● PROBLEM TO WORK ON
All that should be output is the block of lines below from the line with "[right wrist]" to the line with "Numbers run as", both included, exactly as written.

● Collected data
--*--
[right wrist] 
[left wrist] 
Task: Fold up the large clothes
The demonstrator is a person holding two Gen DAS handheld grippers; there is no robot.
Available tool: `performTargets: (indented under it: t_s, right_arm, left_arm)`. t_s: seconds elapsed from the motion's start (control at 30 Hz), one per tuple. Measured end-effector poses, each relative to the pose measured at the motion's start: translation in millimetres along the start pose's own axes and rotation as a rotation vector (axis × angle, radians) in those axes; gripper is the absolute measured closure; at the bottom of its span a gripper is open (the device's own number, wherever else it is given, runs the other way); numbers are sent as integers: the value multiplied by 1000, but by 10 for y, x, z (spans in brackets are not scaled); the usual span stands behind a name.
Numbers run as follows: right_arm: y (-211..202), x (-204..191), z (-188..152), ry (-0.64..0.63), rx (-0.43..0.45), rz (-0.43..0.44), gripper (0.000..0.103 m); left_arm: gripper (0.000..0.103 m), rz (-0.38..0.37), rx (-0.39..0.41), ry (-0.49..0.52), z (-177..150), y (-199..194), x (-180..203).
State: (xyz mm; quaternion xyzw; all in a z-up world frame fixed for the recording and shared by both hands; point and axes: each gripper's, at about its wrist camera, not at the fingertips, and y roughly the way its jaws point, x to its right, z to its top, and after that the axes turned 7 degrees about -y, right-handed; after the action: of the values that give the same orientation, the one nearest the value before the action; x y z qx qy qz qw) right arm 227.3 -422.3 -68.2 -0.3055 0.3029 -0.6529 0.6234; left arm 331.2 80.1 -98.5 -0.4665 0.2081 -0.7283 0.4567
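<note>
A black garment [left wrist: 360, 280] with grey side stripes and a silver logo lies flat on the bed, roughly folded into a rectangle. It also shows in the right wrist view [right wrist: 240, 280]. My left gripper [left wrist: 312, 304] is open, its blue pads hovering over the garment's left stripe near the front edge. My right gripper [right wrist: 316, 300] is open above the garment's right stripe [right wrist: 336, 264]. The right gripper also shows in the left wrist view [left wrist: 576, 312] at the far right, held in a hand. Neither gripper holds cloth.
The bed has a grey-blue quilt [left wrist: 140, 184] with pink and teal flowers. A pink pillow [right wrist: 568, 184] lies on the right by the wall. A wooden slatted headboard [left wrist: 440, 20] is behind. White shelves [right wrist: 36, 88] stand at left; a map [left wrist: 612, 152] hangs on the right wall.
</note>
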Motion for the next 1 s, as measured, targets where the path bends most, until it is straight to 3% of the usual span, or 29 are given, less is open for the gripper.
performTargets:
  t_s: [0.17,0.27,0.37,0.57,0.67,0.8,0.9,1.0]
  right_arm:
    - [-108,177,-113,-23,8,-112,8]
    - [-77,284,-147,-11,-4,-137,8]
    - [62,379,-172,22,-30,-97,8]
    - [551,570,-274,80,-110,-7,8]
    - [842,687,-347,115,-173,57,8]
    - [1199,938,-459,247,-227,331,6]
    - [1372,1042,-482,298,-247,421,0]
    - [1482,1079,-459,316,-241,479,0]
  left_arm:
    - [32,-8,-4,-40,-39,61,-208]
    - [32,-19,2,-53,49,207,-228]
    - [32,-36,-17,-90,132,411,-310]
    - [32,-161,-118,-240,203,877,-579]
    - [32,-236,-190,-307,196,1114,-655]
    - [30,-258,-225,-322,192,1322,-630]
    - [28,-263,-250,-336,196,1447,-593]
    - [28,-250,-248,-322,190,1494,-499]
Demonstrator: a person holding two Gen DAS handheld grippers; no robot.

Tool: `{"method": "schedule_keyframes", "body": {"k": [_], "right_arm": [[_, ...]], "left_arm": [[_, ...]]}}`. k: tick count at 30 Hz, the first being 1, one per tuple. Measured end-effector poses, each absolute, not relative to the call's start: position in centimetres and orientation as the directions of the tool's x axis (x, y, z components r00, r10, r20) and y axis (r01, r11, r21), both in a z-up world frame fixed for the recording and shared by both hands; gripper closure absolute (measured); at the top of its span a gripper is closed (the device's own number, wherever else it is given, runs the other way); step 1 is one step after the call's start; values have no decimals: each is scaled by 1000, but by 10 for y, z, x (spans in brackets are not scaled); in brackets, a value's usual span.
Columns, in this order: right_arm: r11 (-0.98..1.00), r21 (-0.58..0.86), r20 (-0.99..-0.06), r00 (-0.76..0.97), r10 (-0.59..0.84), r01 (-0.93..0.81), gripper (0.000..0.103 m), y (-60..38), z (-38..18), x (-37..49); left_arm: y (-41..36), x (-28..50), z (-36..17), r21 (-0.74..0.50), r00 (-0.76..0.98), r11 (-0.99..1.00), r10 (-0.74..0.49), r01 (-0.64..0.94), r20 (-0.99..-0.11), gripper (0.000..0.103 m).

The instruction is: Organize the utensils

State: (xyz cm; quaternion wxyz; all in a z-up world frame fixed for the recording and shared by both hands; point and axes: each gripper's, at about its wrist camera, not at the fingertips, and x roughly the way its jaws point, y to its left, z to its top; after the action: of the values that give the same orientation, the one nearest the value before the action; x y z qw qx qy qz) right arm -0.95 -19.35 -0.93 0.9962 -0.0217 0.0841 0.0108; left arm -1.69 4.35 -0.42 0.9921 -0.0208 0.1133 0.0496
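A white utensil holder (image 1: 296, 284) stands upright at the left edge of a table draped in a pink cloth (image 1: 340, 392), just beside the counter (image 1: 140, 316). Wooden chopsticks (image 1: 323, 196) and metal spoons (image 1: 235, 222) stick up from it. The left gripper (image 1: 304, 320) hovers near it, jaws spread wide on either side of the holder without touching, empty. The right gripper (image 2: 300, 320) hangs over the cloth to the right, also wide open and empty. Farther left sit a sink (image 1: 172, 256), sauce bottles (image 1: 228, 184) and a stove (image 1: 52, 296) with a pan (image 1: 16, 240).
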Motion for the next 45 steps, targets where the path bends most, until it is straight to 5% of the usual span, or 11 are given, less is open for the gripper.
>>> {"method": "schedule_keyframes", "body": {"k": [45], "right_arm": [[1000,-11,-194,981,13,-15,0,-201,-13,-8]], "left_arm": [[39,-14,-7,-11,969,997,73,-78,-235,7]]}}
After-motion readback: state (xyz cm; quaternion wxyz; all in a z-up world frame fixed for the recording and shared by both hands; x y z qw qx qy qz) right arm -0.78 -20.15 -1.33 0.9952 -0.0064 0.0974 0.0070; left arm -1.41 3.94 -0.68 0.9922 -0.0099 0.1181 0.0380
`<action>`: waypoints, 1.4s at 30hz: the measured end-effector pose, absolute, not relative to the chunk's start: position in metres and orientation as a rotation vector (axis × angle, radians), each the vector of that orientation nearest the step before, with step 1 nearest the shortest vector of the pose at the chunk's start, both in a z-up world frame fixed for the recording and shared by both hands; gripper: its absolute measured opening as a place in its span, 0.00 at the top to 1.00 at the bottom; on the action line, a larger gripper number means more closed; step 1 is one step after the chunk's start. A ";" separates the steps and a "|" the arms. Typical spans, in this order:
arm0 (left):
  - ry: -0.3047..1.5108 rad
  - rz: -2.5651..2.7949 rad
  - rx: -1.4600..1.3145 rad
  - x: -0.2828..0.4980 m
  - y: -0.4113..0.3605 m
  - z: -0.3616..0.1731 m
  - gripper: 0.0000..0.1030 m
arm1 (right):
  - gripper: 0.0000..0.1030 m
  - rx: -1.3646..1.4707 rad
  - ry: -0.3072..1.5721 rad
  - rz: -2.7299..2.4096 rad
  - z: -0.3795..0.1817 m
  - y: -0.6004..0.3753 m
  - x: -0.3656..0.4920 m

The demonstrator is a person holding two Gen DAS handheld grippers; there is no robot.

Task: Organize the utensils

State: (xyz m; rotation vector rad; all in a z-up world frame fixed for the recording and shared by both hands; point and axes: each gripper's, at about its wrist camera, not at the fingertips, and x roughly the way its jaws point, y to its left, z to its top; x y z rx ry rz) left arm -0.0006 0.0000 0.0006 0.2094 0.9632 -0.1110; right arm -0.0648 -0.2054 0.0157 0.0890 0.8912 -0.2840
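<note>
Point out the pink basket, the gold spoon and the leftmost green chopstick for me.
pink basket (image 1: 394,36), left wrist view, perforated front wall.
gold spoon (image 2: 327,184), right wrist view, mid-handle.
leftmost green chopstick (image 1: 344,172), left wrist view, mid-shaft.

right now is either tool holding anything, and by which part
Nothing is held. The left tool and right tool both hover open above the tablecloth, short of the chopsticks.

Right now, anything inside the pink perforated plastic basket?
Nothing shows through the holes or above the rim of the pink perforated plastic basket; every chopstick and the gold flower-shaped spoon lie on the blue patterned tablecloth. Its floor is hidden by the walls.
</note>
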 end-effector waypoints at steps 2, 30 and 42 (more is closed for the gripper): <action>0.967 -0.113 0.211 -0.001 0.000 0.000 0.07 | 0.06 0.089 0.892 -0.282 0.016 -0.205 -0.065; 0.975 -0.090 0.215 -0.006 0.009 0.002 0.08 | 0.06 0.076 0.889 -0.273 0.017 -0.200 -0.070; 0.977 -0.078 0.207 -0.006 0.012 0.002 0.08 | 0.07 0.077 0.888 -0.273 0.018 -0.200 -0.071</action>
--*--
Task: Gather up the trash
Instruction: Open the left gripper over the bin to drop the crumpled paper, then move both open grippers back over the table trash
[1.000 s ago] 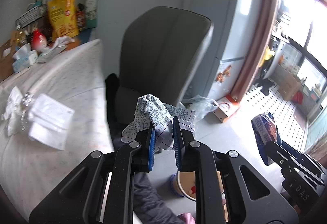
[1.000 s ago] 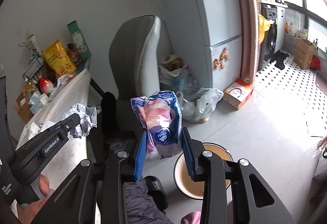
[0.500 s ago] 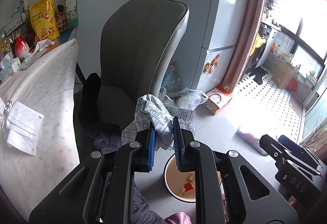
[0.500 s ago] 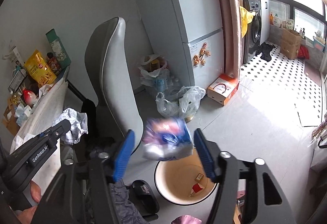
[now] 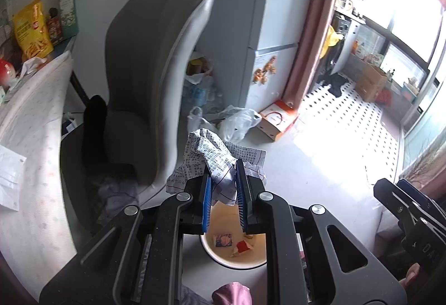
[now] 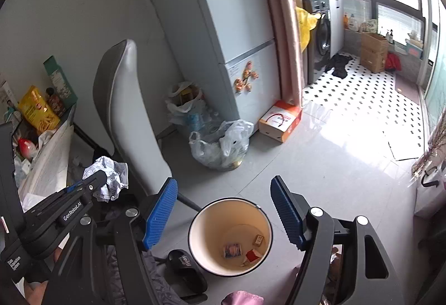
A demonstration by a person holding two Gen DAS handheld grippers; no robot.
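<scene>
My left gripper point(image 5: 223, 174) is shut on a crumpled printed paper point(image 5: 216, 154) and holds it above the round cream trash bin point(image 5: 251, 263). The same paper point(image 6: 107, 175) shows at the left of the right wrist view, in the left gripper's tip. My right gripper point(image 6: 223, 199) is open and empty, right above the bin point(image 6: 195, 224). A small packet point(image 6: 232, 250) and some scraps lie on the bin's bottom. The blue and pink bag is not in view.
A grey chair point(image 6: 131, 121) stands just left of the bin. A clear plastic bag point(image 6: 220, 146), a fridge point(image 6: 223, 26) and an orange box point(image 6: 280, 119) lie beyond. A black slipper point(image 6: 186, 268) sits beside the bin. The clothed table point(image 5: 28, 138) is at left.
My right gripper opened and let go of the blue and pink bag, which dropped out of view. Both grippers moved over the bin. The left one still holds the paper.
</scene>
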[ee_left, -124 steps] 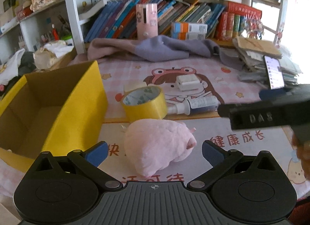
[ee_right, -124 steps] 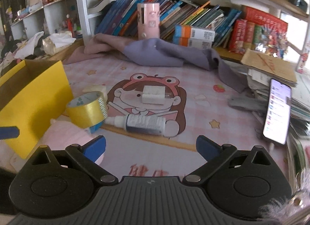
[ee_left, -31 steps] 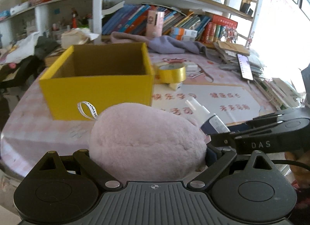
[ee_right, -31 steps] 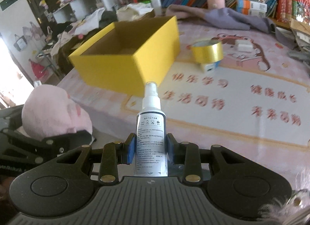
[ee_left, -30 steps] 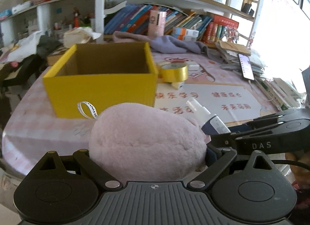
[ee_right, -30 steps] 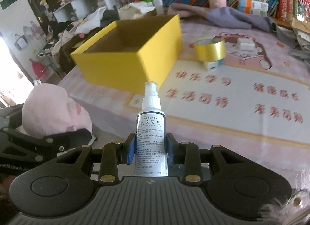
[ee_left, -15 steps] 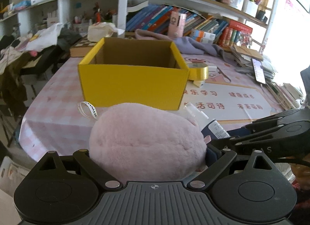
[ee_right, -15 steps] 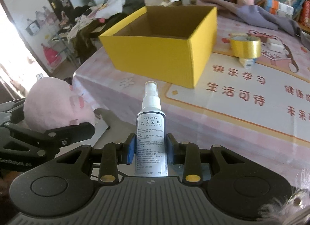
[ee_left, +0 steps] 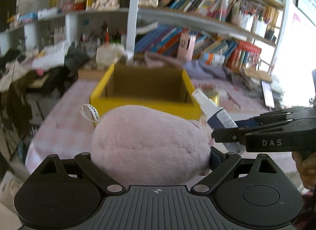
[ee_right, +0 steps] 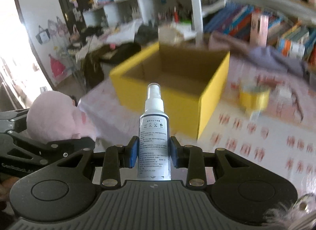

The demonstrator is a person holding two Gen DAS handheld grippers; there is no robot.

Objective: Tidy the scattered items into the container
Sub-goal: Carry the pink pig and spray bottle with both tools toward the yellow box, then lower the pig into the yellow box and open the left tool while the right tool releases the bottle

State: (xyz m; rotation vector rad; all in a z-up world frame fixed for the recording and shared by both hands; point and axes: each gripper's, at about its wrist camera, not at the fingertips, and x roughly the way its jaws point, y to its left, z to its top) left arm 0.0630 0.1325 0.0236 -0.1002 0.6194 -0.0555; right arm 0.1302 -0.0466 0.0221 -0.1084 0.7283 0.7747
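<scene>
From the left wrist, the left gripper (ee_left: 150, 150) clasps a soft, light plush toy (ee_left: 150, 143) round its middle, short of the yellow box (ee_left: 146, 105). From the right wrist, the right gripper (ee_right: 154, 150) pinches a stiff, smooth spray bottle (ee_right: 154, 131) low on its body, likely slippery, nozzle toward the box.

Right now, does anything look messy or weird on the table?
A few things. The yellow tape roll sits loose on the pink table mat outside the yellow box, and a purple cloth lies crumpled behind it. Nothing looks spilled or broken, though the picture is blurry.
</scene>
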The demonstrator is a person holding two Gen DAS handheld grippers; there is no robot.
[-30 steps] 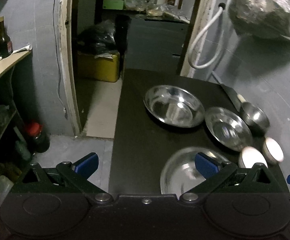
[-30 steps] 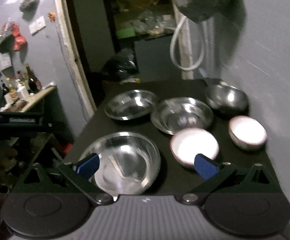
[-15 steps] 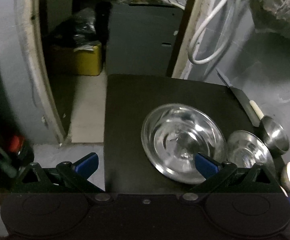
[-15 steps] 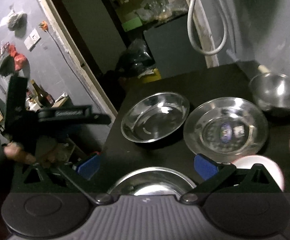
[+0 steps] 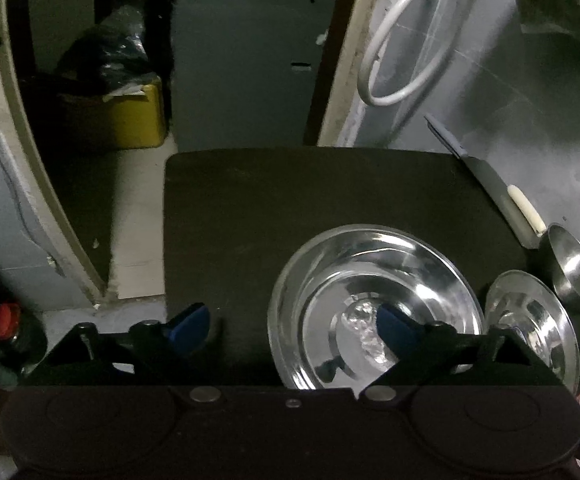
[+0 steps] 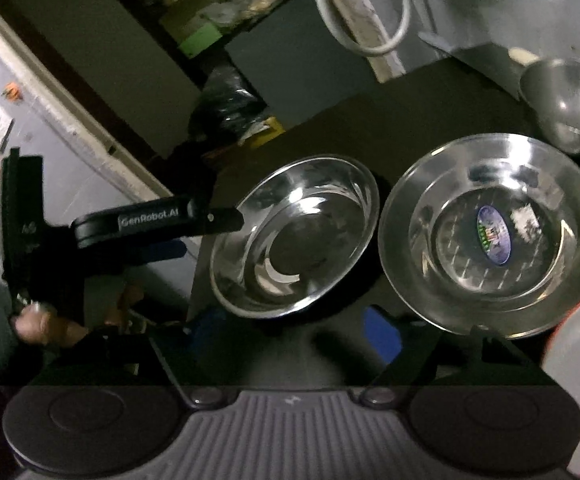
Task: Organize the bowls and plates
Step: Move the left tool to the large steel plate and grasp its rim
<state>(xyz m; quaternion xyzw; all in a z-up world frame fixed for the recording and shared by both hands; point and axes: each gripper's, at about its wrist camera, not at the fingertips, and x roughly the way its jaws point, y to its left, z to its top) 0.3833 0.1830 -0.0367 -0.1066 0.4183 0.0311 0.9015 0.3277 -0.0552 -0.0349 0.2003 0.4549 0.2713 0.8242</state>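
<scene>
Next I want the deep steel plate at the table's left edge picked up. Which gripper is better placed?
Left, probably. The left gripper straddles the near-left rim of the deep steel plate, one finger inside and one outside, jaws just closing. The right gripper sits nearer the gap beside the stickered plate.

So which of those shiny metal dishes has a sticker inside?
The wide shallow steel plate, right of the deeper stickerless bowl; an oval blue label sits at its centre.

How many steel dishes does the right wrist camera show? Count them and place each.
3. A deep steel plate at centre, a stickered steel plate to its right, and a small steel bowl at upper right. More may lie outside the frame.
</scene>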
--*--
● SOLUTION
[right wrist] 
[left wrist] 
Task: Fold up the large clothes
The demonstrator is a person holding two Gen DAS handheld grippers; there is no robot.
Available tool: `performTargets: (indented under it: t_s, right_arm, left_arm)`. t_s: seconds elapsed from the motion's start (control at 30 Hz), one per tuple. Measured end-effector poses, each relative to the pose measured at the motion's start: translation in millimetres along the start pose's own axes and rotation as a rotation vector (axis × angle, radians) in those axes; gripper is the absolute measured closure; at the bottom of its span a gripper is open (the device's own number, wherever else it is given, runs the other way); numbers are sent as integers: the value multiplied by 1000, but by 10 for y, x, z (spans in brackets are not scaled); the usual span stands behind a name.
Numbers run as follows: right_arm: y (-211..202), x (-204..191), z (-188..152), ry (-0.64..0.63), rx (-0.43..0.45), rz (-0.43..0.44), gripper (0.000..0.103 m); left_arm: gripper (0.000..0.103 m), rz (-0.38..0.37), rx (-0.39..0.41), ry (-0.49..0.52), z (-177..150), y (-199..194), x (-180..203).

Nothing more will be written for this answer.